The IQs of German theoretical physicist Albert Einstein and English theoretical physicist and cosmologist Stephen Hawking were measured by British Mensa's Cattell III B paper. They both scored 160.
For 12-year-old schoolgirl Lydia Sebastian, those scores are just a bit short of what she got when she took the test. She scored 162.
Lydia, who had been asking her parents for a whole year to allow her to take the test was finally able to sit the exam at Birkbeck College in London, while she was off from school on holidays. After completing the Mensa-supervised test paper, Lydia even had time to spare.
"I gave it my best shot already," said the 12-year-old from Langham in Essex, who will be starting her second year at the Colchester County High School for Girls.
Lydia's father Arun Sebastian is a radiologist at the Colchester General Hospital. He said that Lydia had been looking at websites for the IQ tests herself, and showed a great deal of interest in them. When Arun asked his wife, she said, "Why don't you go ahead with them?"
They were overwhelmed when they heard their daughter, who is only 12 years old, got a perfect score.
Arun said that while he was a trainee doctor, his wife was also studying chemistry. He had to be away on the weekends, but recalled he would talk to Lydia over the phone, who at six months had already began talking. Since she was four, Lydia has been playing the violin. She has also already read all seven Harry Potter books not once, but three times.

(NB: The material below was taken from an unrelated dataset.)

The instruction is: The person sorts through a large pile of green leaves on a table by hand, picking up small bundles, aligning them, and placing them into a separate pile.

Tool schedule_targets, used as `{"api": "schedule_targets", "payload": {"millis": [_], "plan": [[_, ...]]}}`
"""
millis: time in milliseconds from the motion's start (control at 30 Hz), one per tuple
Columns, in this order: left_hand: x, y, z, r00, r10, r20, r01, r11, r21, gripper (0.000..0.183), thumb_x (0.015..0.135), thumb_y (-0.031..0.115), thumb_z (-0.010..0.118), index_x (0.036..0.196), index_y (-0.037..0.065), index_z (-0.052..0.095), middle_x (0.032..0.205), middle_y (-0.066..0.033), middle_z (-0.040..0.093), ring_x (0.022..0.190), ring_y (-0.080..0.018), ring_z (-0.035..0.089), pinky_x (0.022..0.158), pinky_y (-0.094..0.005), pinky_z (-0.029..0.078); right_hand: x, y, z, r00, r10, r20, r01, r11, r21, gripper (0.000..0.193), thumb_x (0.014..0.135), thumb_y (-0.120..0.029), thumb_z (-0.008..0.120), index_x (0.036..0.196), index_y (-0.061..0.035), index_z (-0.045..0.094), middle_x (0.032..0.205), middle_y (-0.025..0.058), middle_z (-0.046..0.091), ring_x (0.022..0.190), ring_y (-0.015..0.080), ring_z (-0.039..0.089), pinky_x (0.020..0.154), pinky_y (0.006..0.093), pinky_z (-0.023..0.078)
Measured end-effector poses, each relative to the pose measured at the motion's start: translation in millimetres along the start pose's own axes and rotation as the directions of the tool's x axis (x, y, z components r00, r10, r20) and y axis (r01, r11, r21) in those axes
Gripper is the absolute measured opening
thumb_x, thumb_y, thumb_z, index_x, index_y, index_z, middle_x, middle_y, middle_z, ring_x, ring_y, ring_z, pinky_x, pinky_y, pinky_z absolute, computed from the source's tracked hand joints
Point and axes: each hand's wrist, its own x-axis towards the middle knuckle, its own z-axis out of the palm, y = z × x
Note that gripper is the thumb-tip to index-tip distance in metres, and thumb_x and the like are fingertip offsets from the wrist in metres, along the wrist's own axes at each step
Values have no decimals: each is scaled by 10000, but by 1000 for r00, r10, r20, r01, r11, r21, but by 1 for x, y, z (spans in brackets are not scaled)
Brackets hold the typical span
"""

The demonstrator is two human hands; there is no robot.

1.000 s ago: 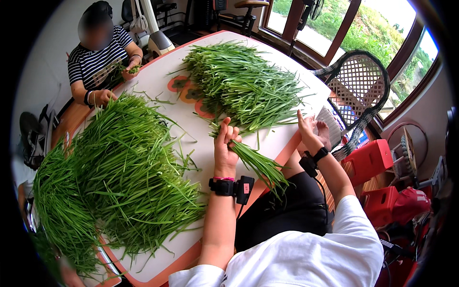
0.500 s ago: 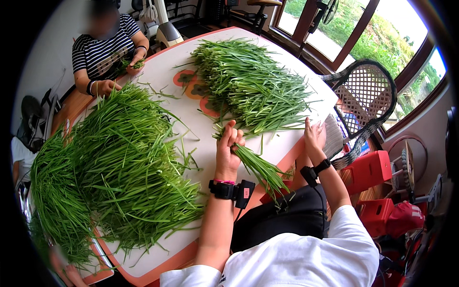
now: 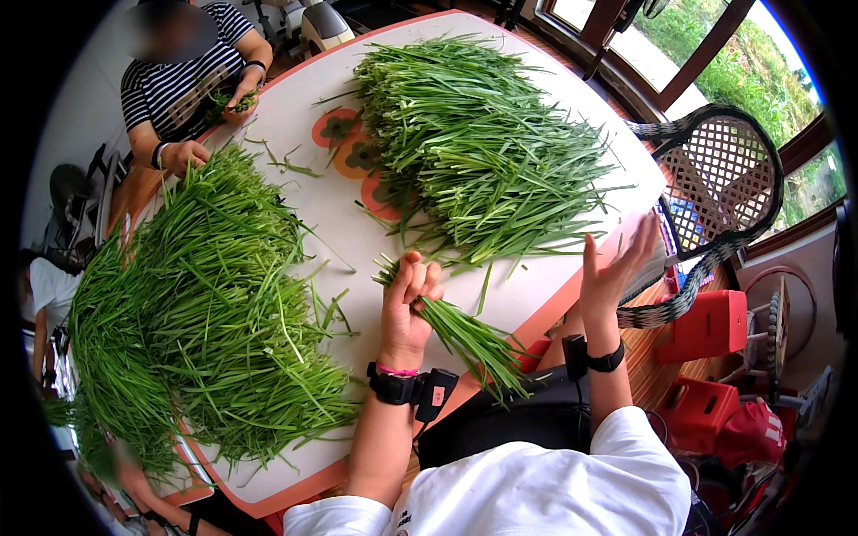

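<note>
My left hand (image 3: pixel 409 304) is closed around a bunch of green garlic chives (image 3: pixel 469 339), held over the near edge of the table. The cut ends poke out on its left, and the long leaves hang to the lower right. Off to the right, my right hand (image 3: pixel 617 272) is raised with its fingers stretched apart and nothing in it. Beyond both hands lies a neat heap of chives (image 3: pixel 492 152). A larger, looser pile of chives (image 3: pixel 241 322) spreads over the left part of the table.
The white table (image 3: pixel 335 232) has an orange rim and printed flowers. Across it, a person in a striped shirt (image 3: pixel 192 80) handles chives. A wicker-backed chair (image 3: pixel 724 179) and red stools (image 3: pixel 702 326) stand at the right. Another person's arm (image 3: pixel 134 478) shows at lower left.
My right hand has lifted and spread its fingers. The left hand keeps the bunch and sits slightly further left in the picture. The whole view has shifted a little.
</note>
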Motion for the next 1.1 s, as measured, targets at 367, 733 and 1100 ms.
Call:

Only one percent of Mensa's entry paper takers achieve the maximum possible score in the IQ test. Lydia joins another 12-year-old Nicole Barr from Harlow, Essex and ten-year-old Aahil Jouher from Blackburn this year as perfect scorers in the Mensa test which measures abilities in verbal reasoning.
According to Lydia, the test challenged her language skills, definitions and analogies and sense of logic. She recalled being very nervous at the start, but once she started, it turned out to be much easier than she thought.